Four other people joined us in the lobby area before the tram arrived, but that still left window viewing space for everyone. As we started the ascent, our gondola was only half-full.
It’s only a ten-minute ride,
I told myself. I also told myself I didn’t need an airsickness bag, even though it felt like I did. The gondola slowly rotated; there was no need to go from side to side to try and get the best view, as eventually the view came to you. I tried to ignore the loud noises and the vibrations from the tram’s operation, and tried not to fixate on the fact that the gondola was suspended from a wire. It wasn’t like I was a member of the Wallenda family attempting a wire walk.

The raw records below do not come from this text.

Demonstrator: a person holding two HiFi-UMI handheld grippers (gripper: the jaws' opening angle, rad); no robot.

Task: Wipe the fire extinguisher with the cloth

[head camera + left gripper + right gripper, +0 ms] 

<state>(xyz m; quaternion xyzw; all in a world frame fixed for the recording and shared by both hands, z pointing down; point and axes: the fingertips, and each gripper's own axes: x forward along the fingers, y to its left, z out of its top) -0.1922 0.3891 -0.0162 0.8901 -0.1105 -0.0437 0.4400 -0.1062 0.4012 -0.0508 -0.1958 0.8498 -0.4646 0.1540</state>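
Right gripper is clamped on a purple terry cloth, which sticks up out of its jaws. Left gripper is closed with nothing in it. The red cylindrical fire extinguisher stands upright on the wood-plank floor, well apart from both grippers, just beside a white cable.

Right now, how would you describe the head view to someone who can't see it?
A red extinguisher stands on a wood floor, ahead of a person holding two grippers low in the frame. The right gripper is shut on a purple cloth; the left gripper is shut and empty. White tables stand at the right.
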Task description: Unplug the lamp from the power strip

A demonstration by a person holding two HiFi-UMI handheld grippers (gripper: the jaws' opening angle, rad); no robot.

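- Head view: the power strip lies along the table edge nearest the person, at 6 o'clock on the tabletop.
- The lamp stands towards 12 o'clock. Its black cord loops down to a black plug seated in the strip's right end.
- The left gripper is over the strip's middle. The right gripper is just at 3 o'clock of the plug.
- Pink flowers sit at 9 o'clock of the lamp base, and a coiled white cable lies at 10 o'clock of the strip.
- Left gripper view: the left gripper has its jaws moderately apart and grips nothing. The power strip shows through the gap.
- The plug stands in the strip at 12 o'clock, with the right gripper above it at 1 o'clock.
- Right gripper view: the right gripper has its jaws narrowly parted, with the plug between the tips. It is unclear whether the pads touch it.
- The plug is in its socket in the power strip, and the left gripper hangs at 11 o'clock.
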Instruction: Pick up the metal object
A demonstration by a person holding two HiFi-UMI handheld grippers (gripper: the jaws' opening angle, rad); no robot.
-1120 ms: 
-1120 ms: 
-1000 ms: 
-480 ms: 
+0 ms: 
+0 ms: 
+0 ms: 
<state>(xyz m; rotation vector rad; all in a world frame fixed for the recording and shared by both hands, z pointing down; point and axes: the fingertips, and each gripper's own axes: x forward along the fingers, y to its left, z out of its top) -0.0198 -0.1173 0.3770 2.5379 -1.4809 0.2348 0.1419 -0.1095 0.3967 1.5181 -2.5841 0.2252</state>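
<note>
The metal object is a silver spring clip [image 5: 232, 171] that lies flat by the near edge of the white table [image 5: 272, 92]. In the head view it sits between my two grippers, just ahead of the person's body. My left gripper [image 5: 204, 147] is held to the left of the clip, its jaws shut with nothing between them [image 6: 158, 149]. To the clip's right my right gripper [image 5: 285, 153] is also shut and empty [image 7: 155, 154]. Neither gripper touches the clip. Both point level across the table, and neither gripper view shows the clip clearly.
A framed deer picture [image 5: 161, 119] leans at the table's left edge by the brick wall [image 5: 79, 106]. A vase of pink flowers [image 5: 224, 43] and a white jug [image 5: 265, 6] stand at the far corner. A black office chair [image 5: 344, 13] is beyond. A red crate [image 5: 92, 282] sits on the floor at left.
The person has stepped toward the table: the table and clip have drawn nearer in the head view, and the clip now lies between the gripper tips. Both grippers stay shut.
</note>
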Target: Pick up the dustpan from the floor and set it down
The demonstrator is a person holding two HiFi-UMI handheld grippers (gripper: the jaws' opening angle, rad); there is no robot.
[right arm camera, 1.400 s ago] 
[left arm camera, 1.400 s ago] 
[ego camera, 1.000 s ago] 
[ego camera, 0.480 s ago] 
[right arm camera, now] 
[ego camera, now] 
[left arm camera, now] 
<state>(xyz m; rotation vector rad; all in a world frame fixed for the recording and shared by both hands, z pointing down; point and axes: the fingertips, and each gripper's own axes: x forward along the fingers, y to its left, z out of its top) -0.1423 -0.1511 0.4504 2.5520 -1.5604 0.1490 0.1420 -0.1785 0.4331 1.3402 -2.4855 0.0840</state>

Aside from the occasional feeling of weightlessness and the uneasiness that came when the gondola approached the different towers and swung a little too vigorously, after a few minutes my vertigo eased, and I actually began enjoying the sights and the changing landscape. We went from cacti to brush to trees. Looking down and seeing the steep incline showed me the difficulty of the hike that Walker had undertaken.
We landed at the terra firma of Mountain Station. The difference between where we started and where we ended up was kind of like going through a
Stargate
portal into another world. It was at least thirty degrees cooler than in the valley, and I breathed in the aroma of pine trees.
Passing by Peaks Restaurant, we continued along the path to the ranger station. Signs pointed out hiking trails and lookouts. We took a slight detour to a nearby lookout and found ourselves looking more than eight thousand feet down to the expanse of the Coachella Valley.
The ranger station was about a quarter mile away from where the tram had let us out. It was a rustic-looking outbuilding with white siding and a red metal roof. I climbed a few wooden steps and went inside. There was no ranger at the information desk—only a sign that said all hikers continuing up Skyline Trail needed to sign in and get a wilderness permit. A pile of those permits had been left on the desk.
I studied the sign-in book, flipping back a few pages to the entries and signatures that had been made on April 15. Finding Langston’s name brought a pang to my stomach. I used my cell-phone camera to take pictures, making sure to get the names of all those who’d signed.
While waiting for a ranger to appear, I snooped around the office, looking at maps and studying posters showing flora and fauna. Half a dozen visitors came and left; two of them signed in and collected wilderness permits.
I was trying to get a cell-phone signal and see if I could reach my ranger when a voice said, “Detective Gideon, I presume?”